Provided are a molecular marker, reference gene, and application and test kit thereof, and a method for constructing a testing model. Using follow-up information for a comparison method, the accuracy of the provided test kit in predicting the risk, in patients initially diagnosed as ER or PR positive for breast cancer, of recurrence or death 3-10 years after surgery is 70%, and accuracy in predicting a low-risk group and a high-risk group is 81.1% and 54.4%, respectively. The corresponding accuracies in predicting the FFPE pathology test results are 71.9% and 56.8%, respectively.
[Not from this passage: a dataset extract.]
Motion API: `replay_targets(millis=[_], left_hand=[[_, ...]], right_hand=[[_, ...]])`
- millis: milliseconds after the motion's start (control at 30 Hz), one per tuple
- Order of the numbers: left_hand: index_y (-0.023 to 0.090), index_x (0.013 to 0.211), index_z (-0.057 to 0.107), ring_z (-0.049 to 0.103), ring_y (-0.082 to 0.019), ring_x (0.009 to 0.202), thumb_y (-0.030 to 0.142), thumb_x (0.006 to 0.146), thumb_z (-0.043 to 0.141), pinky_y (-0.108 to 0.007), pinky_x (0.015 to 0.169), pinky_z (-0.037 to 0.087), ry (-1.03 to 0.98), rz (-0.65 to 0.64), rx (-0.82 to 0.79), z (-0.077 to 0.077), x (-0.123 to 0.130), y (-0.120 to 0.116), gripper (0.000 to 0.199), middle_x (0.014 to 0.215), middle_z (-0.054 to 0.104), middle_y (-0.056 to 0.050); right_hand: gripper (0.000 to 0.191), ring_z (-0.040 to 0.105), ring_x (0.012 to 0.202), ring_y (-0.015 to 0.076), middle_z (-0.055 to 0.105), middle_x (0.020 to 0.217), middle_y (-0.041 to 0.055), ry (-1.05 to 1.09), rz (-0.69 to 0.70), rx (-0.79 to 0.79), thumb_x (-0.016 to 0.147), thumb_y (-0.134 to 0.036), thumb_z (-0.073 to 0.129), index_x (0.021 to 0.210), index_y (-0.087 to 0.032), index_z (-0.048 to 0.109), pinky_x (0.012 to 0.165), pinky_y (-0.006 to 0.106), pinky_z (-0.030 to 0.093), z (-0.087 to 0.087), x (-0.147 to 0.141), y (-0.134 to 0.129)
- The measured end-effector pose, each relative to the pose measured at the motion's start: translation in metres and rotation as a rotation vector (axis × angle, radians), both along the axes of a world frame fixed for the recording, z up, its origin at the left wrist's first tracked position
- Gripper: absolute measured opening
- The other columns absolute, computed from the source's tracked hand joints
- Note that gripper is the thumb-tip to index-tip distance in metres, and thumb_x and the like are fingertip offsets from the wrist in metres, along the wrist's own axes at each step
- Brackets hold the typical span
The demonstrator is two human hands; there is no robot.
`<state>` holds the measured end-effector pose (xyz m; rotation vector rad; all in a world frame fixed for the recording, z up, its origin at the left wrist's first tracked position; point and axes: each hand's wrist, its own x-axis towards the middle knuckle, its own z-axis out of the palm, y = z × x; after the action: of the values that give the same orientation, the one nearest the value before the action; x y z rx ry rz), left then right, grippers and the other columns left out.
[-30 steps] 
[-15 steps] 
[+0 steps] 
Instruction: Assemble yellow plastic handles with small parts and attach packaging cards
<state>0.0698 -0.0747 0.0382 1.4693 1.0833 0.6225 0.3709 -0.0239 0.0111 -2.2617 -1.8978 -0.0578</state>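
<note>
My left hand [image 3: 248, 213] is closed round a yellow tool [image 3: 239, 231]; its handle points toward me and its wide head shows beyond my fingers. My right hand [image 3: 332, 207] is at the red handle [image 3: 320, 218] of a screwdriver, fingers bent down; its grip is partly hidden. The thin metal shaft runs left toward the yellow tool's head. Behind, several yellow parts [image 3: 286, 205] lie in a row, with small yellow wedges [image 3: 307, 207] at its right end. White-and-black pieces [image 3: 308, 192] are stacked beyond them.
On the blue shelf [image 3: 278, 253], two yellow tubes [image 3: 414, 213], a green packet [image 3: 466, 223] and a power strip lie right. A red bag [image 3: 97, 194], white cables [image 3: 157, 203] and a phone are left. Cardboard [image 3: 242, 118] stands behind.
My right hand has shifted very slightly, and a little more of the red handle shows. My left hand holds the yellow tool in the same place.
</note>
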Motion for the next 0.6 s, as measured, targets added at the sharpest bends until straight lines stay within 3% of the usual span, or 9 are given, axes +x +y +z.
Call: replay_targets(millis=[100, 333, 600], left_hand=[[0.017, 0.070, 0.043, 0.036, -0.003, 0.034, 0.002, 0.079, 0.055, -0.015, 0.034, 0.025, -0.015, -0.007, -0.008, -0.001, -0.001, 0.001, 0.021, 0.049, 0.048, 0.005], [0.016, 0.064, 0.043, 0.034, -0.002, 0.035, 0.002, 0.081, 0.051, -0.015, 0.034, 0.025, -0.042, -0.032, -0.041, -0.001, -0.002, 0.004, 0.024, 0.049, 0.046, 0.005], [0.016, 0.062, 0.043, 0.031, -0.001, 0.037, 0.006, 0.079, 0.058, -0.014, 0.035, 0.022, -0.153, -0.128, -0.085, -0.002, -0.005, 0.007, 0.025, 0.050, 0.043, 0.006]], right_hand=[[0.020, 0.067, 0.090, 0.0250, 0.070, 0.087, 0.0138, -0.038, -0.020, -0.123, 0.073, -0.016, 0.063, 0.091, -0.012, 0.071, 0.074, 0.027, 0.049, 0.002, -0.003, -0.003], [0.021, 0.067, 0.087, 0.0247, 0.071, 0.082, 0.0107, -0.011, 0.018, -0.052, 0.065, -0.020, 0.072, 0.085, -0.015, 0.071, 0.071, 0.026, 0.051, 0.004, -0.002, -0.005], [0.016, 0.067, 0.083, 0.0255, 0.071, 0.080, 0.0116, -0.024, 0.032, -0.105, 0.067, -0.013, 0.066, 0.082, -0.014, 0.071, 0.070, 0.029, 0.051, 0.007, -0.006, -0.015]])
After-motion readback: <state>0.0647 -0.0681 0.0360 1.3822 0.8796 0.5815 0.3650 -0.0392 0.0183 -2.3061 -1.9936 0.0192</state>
The risk prediction model supporting the test kit requires only the Ct value of the molecular marker, the patient's age, the pT stage, and the LN quantity, and does not need to rely on other clinical pathology information; the model provides cancer prognosis assessment that is better than the pathology prediction result alone, and reduces to a certain extent the occurence of improper treatment caused by erroneous pathology prediction, thus further improving the technical method for cancer prognosis assessment.

Description

分子标志物、内参基因及其应用、检测试剂盒以及检测模型的构建方法Molecular marker, internal reference gene and application thereof, detection kit and construction method of detection model
本申请要求于2016年06月30日提交中国专利局、申请号为201610509983.0、发明名称为“分子标志物、内参基因及其应用、检测试剂盒以及检测模型的构建方法”的中国专利申请的优先权,其全部内容通过引用结合在本申请中。This application claims to be submitted to the Chinese Patent Office on June 30, 2016, the application number is 201610509983.0, and the Chinese patent application titled “Molecular Markers, Internal Reference Genes and Their Applications, Detection Kits, and Detection Model Construction Methods” is preferred. The entire contents are hereby incorporated by reference.
技术领域Technical field
本发明涉及生物技术领域,特别涉及分子标志物、内参基因及其应用、检测试剂盒以及检测模型的构建方法。The invention relates to the field of biotechnology, in particular to a molecular marker, an internal reference gene and an application thereof, a detection kit and a construction method of the detection model.
背景技术Background technique
乳腺癌是威胁全世界女性生命健康的主要原因之一,2013年美国癌症协会发布全美癌症统计显示乳腺癌发病率位居女性癌症之首,死亡率位居第二。最新的美国国家癌症中心数据显示,2013年美国女性新发乳腺癌232,340例,死亡39,620例。在美国,平均每8个妇女中就有一个患乳腺癌。中国虽然属于乳腺癌低发的国家,但近年发病率及死亡率明显上升。在全球每年新诊断出的130万例乳腺癌患者中,约15%来自中国。中国乳腺癌网的统计数据显示我国每年新增乳腺癌达3%-4%,超过世界水平1%-2%,发病率为女性易患肿瘤的第一位。亟待开发乳腺癌预防、诊断、预后、个体化治疗技术。Breast cancer is one of the main reasons that threaten the health of women around the world. In 2013, the American Cancer Society released the nation's cancer statistics showing that the incidence of breast cancer ranked first among women's cancer, and the mortality rate ranked second. According to the latest National Cancer Center data, in 2013, 232,340 new breast cancers and 39,620 deaths were reported among women in the United States. In the United States, one in every eight women has breast cancer. Although China is a country with low incidence of breast cancer, its incidence and mortality have increased significantly in recent years. About 15% of the 1.3 million newly diagnosed breast cancer patients diagnosed every year in the world are from China. According to the statistics of China Breast Cancer Network, the annual increase of breast cancer in China is 3%-4%, which is more than 1%-2% of the world level. The incidence rate is the first in women. Urgent development of breast cancer prevention, diagnosis, prognosis, and individualized treatment technologies.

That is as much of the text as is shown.